_EXERCISE INSTRUCTIONS_
Look for the string "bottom" in the listing. Copy each line that has it.

*** SUPPLIED MATERIAL

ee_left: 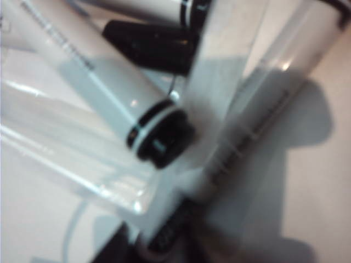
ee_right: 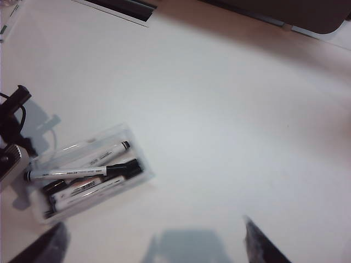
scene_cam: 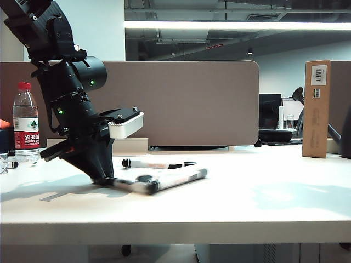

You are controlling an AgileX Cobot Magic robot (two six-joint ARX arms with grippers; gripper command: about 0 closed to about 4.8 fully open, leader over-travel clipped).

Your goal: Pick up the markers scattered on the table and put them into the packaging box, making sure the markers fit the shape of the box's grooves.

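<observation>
The left hand [scene_cam: 104,178], grip unclear, is down at the packaging box [ee_right: 88,170] holding markers [ee_right: 82,172]. At its four o'clock, the right hand [ee_right: 153,241] hangs wide above the worktop [ee_right: 230,120].

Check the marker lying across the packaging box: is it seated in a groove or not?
Not seated. In the right wrist view this marker lies slanted across the packaging box, one end overhanging the rim toward the left gripper.
</observation>
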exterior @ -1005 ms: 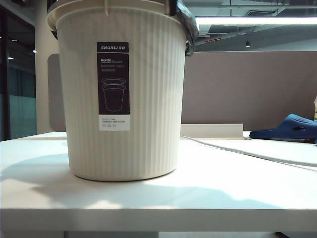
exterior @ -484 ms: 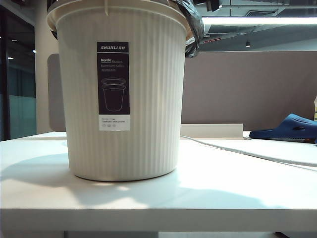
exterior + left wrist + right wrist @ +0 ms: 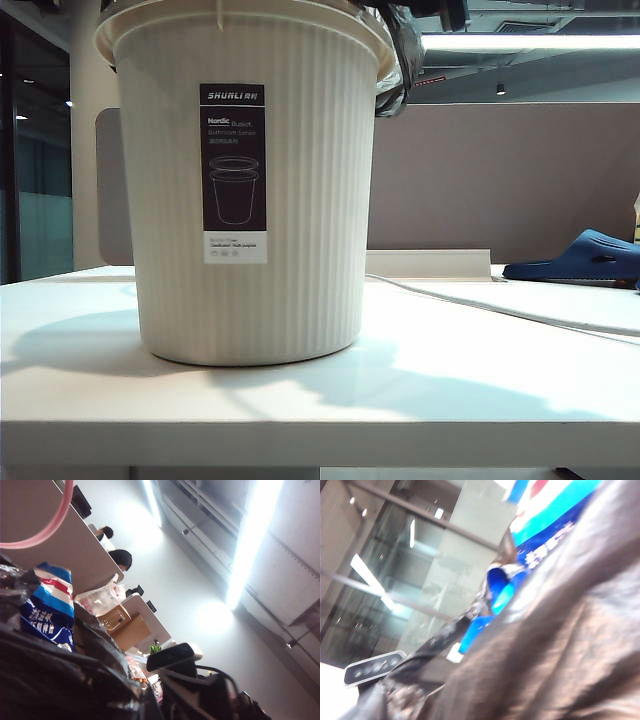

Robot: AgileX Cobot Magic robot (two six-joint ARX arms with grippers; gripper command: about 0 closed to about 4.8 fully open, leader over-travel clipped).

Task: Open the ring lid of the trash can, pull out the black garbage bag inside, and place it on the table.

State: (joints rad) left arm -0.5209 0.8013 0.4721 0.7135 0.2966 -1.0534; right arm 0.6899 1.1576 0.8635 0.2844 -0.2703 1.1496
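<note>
**Desk:** Where is the trash can?

**Me:** The trash can [image 3: 250, 190] stands upright on the table [image 3: 420, 400], on the left half, with its label facing my exterior camera. The black garbage bag [image 3: 398, 60] is inside it, and a glossy fold spills over the can's right rim. On the left wrist camera I see the bag's [image 3: 55, 680] crinkled top close up, with a blue, white and red snack packet [image 3: 47, 605] lying in it. The ring lid [image 3: 50, 525] shows there as a pink arc, clear of the bag.

**Desk:** And the left jaws?

**Me:** The left jaws are clenched, and they show in none of my views. I cannot tell whether they hold anything. Their camera sits low at the can's mouth, looking across the bag.

**Desk:** And the right jaws?

**Me:** The right arm [image 3: 447, 12] shows as a dark piece at the very top of the exterior view, just above the spilled fold. On its wrist camera the bag [image 3: 560, 645] fills most of the frame, blurred, and only one finger [image 3: 372, 668] shows at the edge. I cannot tell whether the right jaws are released or grasping.

**Desk:** Anything else on the table?

**Me:** A blue slipper [image 3: 585, 255] lies far right, well apart from the can, and a white cable [image 3: 500, 310] runs across the top.
</note>
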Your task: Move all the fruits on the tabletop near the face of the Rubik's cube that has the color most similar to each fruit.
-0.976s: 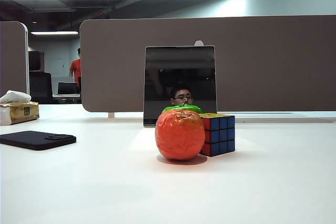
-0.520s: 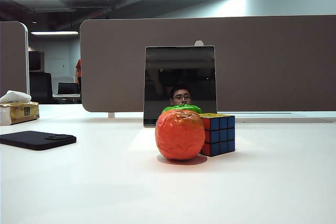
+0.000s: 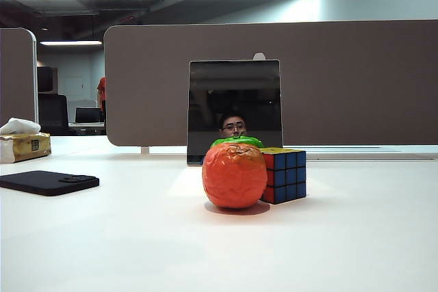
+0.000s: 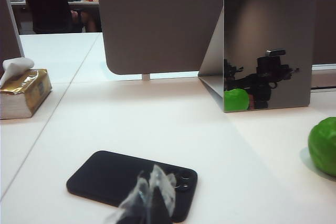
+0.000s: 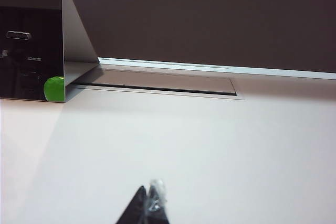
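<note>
The wrinkled orange-red fruit [image 3: 235,176] rests on the white tabletop [image 3: 137,237], touching the red-orange side of the Rubik's cube [image 3: 287,176]. The cube's blue face points toward the exterior camera and its yellow face is up. Behind the orange fruit only the top of the green apple [image 3: 236,141] shows; its edge also appears in the left wrist view [image 4: 324,145]. Neither gripper shows in the exterior view. My left gripper [image 4: 152,195] is shut and empty, hovering over a black phone. My right gripper [image 5: 149,199] is shut and empty above bare table.
A leaning mirror [image 3: 235,111] stands behind the fruits against a brown divider panel [image 3: 342,80]. The black phone [image 3: 48,182] and a tissue box [image 3: 24,143] lie at the left. A cable slot [image 5: 157,83] runs along the desk's back edge.
The fruits, cube and grippers have not moved. Only the face reflected in the mirror shifts slightly left.
</note>
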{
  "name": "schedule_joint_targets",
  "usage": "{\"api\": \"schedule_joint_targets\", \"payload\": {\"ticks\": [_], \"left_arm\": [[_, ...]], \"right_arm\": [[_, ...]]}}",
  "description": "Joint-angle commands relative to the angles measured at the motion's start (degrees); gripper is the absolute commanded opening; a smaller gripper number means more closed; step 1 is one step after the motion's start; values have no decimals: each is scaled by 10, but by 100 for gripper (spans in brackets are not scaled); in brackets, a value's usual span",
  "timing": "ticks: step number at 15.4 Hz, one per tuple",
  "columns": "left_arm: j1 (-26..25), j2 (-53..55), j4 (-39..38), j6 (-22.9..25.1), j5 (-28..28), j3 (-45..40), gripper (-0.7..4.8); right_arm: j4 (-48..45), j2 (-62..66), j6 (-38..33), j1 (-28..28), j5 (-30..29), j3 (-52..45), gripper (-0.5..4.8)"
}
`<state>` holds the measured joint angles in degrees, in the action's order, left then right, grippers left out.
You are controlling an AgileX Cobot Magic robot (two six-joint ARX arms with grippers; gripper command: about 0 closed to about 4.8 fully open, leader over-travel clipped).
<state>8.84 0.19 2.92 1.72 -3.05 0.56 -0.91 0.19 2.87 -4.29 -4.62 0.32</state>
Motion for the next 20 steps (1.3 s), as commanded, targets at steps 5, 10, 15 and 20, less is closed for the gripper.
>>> {"api": "schedule_joint_targets", "payload": {"ticks": [5, 10, 15, 20], "left_arm": [[-9, 0, 7, 15, 18, 0, -5], [-80, 0, 16, -4, -19, 0, -5], [-128, 0, 4, -7, -84, 1, -5], [-64, 0, 5, -21, -20, 1, -5]], "right_arm": [[-12, -1, -14, 0, -4, -2, -1], [-12, -1, -14, 0, -4, -2, -1], [-11, -1, -14, 0, -4, -2, -1], [-10, -1, -14, 0, -4, -2, -1]]}}
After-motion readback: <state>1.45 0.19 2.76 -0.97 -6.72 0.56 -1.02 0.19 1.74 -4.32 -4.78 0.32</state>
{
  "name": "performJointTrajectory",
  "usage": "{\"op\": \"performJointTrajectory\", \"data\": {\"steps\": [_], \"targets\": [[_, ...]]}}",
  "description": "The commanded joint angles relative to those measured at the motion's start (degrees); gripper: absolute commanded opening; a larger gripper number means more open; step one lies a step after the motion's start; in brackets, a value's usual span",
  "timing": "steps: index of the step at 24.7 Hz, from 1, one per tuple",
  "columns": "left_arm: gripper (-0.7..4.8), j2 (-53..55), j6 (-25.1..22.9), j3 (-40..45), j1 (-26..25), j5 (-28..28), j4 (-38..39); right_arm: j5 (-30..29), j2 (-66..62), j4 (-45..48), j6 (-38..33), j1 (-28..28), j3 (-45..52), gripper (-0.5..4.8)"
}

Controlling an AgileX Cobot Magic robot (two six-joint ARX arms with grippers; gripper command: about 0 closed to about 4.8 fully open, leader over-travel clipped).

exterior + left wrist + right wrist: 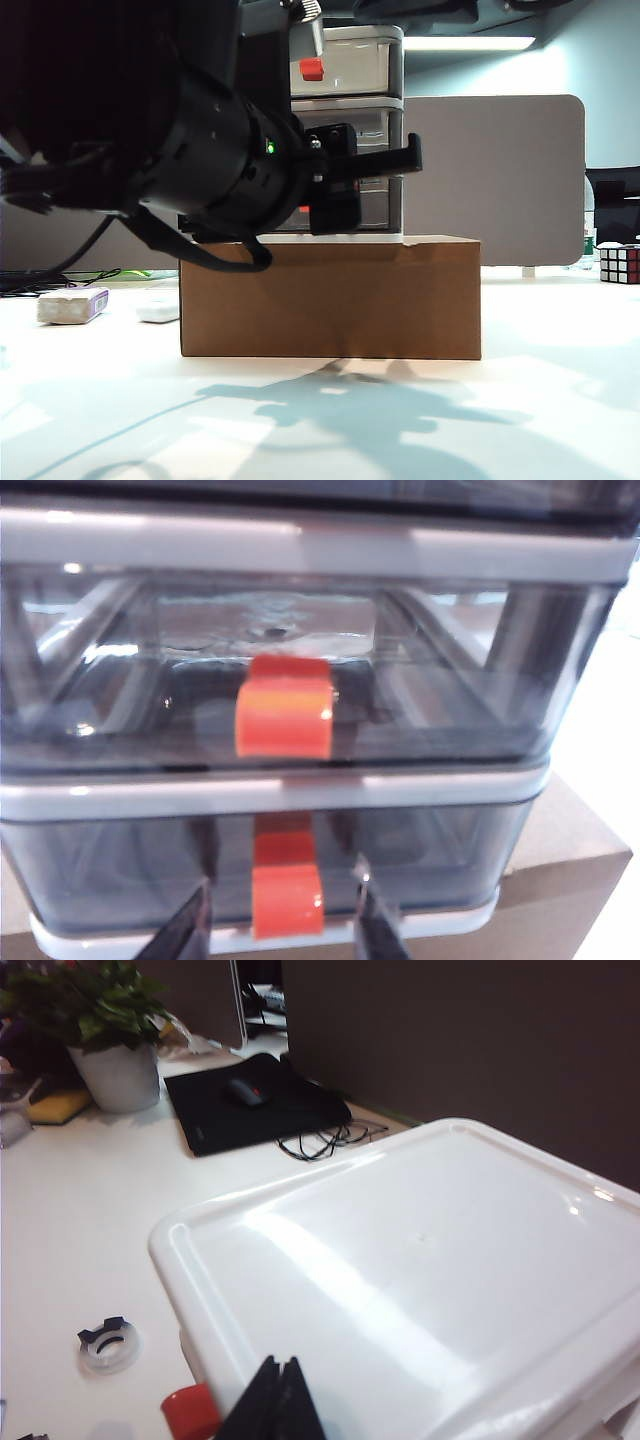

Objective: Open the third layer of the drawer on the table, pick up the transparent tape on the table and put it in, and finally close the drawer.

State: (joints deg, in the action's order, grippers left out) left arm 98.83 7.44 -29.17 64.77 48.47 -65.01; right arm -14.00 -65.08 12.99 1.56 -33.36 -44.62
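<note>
The drawer (pixel 352 62), a white cabinet with smoky-grey tiers, stands on a cardboard box. In the left wrist view the third layer (pixel 110 875) is shut, its red-orange handle (pixel 286 898) at the front centre. My left gripper (pixel 284 920) is open, one finger on each side of that handle with a gap to both. The left arm (pixel 200 140) hides the lower tiers in the exterior view. My right gripper (pixel 279 1375) is shut and empty, just above the cabinet's white top (pixel 430 1260). The transparent tape (pixel 110 1345) lies on the table (pixel 70 1220) beside the cabinet.
The cardboard box (pixel 330 297) lifts the cabinet off the table. A white-and-purple block (pixel 72 305) and a small white item (pixel 158 310) lie to its left, a Rubik's cube (pixel 619 264) at far right. A potted plant (pixel 110 1020) and a mouse mat (pixel 250 1110) sit behind.
</note>
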Motion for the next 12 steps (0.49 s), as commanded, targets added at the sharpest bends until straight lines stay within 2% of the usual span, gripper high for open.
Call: {"op": "performJointTrajectory", "data": {"steps": [1, 12], "targets": [[1.74, 0.8, 0.0, -0.2, -0.7, 0.2, -1.6, 0.2, -2.2, -1.5, 0.2, 0.0, -3.1, -0.05], [1.74, 0.9, 0.0, -1.2, -1.1, 0.1, -1.5, 0.4, -5.1, -2.5, 0.6, 0.0, -6.7, -0.05]]}}
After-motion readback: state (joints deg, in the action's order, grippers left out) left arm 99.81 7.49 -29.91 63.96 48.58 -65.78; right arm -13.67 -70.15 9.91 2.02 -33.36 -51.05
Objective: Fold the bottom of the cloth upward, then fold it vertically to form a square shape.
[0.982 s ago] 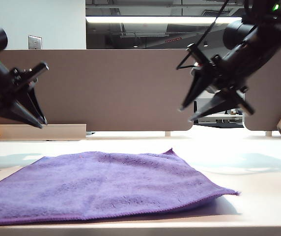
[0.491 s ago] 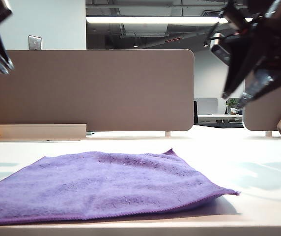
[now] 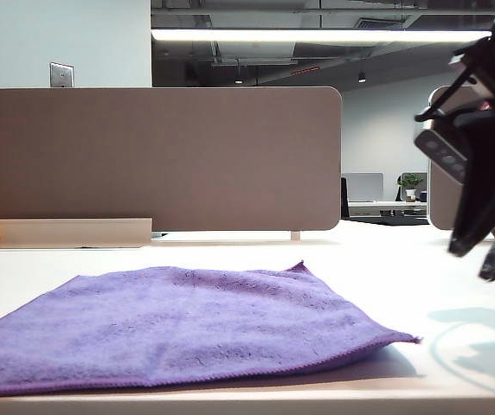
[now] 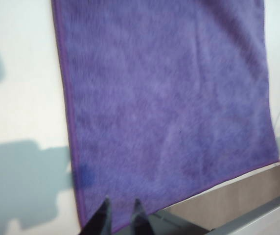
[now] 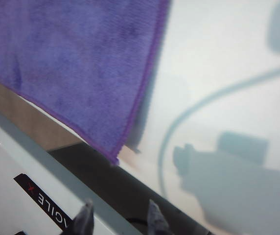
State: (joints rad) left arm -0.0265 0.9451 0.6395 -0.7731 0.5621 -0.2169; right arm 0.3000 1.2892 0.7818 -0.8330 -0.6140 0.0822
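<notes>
Your cloth (image 3: 187,324) lies flat on the white table (image 3: 455,294), folded into a rough square, one corner pointing toward the right side of the exterior view and another hanging near the table's front edge. Your right gripper (image 3: 488,251) hangs in the air at the right edge of the exterior view, clear of the cloth, jaws apart and holding nothing. Your left gripper (image 4: 120,213) is out of the exterior view; its wrist camera shows it high above the cloth's hemmed edge, fingertips slightly apart, empty. A beige partition (image 3: 157,160) stands behind the table.
</notes>
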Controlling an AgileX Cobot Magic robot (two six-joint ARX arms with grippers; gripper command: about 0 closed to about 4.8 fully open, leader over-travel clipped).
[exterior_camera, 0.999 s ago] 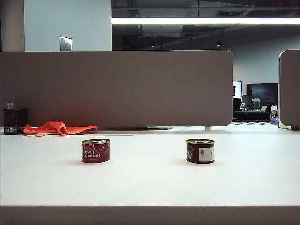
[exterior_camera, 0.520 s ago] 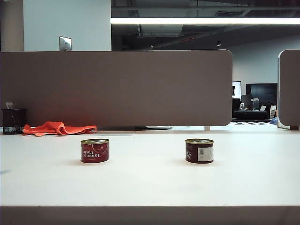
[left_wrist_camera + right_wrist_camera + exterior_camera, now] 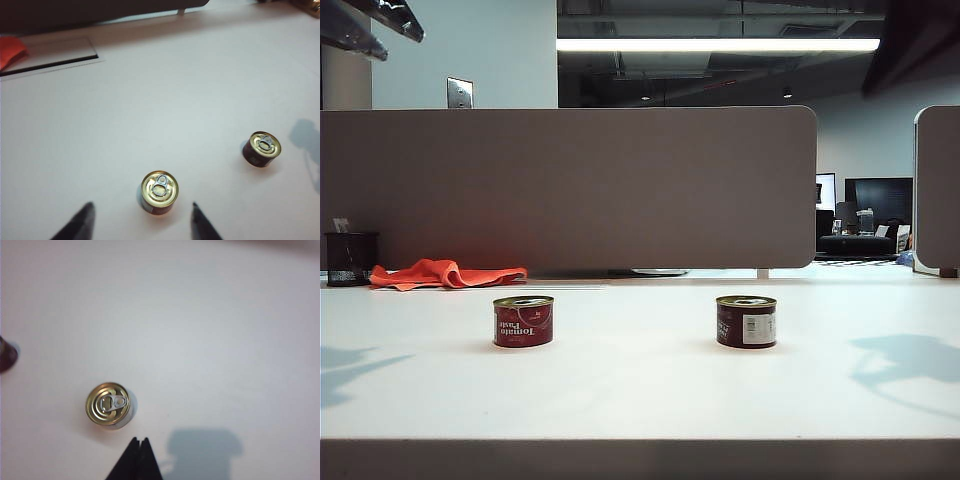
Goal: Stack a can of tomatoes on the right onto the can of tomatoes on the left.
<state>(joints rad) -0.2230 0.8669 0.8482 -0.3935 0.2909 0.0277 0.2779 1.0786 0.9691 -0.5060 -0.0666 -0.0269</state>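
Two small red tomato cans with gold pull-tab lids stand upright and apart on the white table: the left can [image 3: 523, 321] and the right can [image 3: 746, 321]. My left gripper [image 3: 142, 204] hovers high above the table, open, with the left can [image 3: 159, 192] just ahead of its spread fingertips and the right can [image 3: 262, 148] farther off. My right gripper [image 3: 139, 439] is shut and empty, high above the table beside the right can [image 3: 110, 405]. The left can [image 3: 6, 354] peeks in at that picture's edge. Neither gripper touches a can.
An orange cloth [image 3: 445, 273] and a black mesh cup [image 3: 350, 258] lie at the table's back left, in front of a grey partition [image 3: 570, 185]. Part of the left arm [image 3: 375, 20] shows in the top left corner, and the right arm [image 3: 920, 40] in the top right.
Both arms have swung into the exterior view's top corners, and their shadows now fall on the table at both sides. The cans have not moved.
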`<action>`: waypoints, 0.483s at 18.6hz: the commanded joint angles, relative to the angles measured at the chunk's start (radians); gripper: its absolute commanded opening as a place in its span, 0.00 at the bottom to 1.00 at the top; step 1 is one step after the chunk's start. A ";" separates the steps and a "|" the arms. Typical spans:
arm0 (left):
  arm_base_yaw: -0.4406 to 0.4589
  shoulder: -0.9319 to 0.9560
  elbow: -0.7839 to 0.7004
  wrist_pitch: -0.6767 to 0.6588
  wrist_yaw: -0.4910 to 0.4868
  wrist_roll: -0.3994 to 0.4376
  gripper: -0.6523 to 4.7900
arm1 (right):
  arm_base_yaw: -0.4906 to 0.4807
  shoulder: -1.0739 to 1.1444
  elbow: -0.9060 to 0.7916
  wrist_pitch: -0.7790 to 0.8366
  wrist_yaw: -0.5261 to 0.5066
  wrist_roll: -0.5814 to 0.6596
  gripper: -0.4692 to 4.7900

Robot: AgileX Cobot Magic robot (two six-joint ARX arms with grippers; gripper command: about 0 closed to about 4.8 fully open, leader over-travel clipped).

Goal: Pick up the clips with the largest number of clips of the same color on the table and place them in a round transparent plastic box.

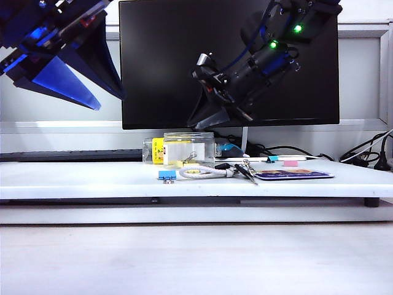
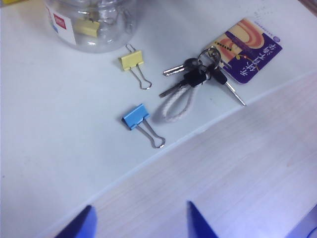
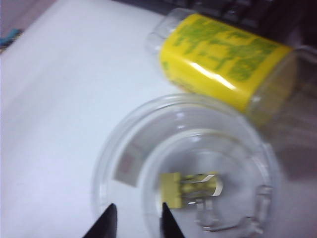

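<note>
The right gripper (image 3: 137, 222), narrowly parted and empty, hangs directly over the box (image 3: 124, 144), a clip (image 3: 174, 190) lying inside below it. The left gripper (image 2: 140, 222) is spread wide, empty. A straight lift clear of the rim is advised before the remaining clip (image 2: 131, 60), beside the box, is approached.

In the exterior view's upper left, the left gripper (image 1: 73, 74) is showing broad, wedge-shaped blue fingers tapering to points beneath a dark housing. In the upper right, the right gripper (image 1: 212, 117) is looking black and angular, with blue cables running along its arm and two green lights glowing. In the wrist views, blue fingertips (image 2: 81, 225) and black fingertips (image 3: 106, 223) are poking in along the lower edge.
</note>
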 commanded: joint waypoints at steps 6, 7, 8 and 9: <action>-0.001 -0.002 0.002 0.007 -0.001 0.029 0.57 | 0.060 -0.134 0.001 -0.312 0.091 -0.208 0.33; -0.001 -0.002 0.002 0.004 0.000 0.029 0.57 | 0.085 -0.124 -0.002 -0.322 0.159 -0.208 0.39; -0.001 -0.002 0.002 -0.012 0.000 0.029 0.57 | 0.112 -0.114 -0.002 -0.327 0.219 -0.203 0.39; -0.001 -0.002 0.002 -0.032 0.000 0.028 0.57 | 0.130 -0.110 -0.002 -0.330 0.268 -0.194 0.39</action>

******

_ANSWER SECTION_
Objective: Fold the bottom of the cloth upward, then fold it vertically to form a square shape.
`<action>`: waypoints, 0.483s at 18.6hz: the commanded joint angles, relative to the angles measured at the chunk's start (radians); gripper: its absolute commanded opening as a place in its span, 0.00 at the bottom to 1.00 at the top; step 1 is one step after the chunk's start. A ";" separates the steps and a "|" the arms. Typical spans:

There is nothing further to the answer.